REPUBLIKA.CO.ID, SAN DIEGO -- Perusahan media sosial X akan menggunakan perusahaan teknologi yang berbasis di Israel untuk verifikasi identitas pengguna. Keputusan ini pun mendapatkan banyak penentangan dari berbagai pihak.
Pengguna telah menyatakan ketidakpuasan atas kabar tersebut, termasuk mengancam untuk menonaktifkan akunnya. Mereka menyoroti penggunaan teknologi pengawasan oleh Israel untuk mengeksploitasi dan melecehkan warga Palestina.
Amnesty International menemukan, militer menggunakan sistem kamera yang disebut Red Wolf yang dikerahkan di pos-pos pemeriksaan. Kamera tersebut digunakan sebagai bagian dari program yang mengandalkan database yang secara eksklusif terdiri dari data individu-individu Palestina. Laporan ini menyusul penelitian yang dilakukan awal tahun ini di kota-kota Hebron dan wilayah pendudukan Yerusalem Timur.
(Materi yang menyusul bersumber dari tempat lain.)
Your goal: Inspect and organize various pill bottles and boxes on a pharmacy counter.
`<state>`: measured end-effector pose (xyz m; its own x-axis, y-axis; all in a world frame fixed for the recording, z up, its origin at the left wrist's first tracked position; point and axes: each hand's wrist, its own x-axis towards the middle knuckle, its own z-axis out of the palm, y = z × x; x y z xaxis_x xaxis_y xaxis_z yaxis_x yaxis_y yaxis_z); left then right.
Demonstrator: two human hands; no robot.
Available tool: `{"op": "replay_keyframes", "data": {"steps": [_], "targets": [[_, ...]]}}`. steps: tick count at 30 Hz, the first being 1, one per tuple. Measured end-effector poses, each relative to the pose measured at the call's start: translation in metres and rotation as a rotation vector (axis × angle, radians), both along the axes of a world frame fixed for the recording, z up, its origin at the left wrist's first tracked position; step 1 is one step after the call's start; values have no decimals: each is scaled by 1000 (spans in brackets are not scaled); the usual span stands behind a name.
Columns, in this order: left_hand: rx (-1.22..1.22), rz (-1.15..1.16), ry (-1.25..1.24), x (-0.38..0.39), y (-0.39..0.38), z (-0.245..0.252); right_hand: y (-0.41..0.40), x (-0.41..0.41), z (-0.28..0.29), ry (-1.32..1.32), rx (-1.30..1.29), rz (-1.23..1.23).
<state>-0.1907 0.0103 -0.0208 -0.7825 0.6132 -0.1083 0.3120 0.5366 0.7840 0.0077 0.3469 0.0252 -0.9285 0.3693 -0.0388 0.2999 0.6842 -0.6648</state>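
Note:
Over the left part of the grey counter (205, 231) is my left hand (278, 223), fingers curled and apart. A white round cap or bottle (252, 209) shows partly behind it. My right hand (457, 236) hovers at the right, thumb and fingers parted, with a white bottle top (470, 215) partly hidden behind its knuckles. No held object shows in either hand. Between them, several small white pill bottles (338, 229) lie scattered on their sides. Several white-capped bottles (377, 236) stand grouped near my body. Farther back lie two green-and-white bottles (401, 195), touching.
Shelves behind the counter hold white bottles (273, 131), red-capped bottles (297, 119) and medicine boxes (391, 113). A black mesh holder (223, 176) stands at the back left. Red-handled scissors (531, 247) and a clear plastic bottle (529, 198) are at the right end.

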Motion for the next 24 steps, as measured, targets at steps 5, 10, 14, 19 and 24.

Laporan yang berjudul "Automated Apartheid" itu menunjukkan cara pengawasan yang dilakukan bagian dari upaya yang disengaja oleh otoritas Israel. Israel menciptakan lingkungan yang bermusuhan dan memaksa bagi warga Palestina.
Terlebih lagi dikutip dari Middle East Monitor, penggunaan perusahan Israel oleh X ini muncul setelah pasukan pendudukan Israel diketahui memasang senapan mesin yang dikendalikan AI di sebuah pos pemeriksaan di Hebron untuk melacak dan menembak warga Palestina. Senjata ini diproduksi oleh perusahaan Israel Smart Shooter. Alat ini menembakkan granat setrum dan peluru berujung spons, dan mampu menembakkan gas air mata.
Amnesty meminta komunitas internasional untuk mengatur perusahaan sehingga dilarang menyediakan teknologi pengawasan ke Israel. Lembaga itu meminta memberlakukan larangan global atas penjualan senjata dan peralatan militer ke Israel.
“Pihak berwenang Israel menggunakan teknologi pengenalan wajah untuk memperkuat apartheid,” ujar Amnesty.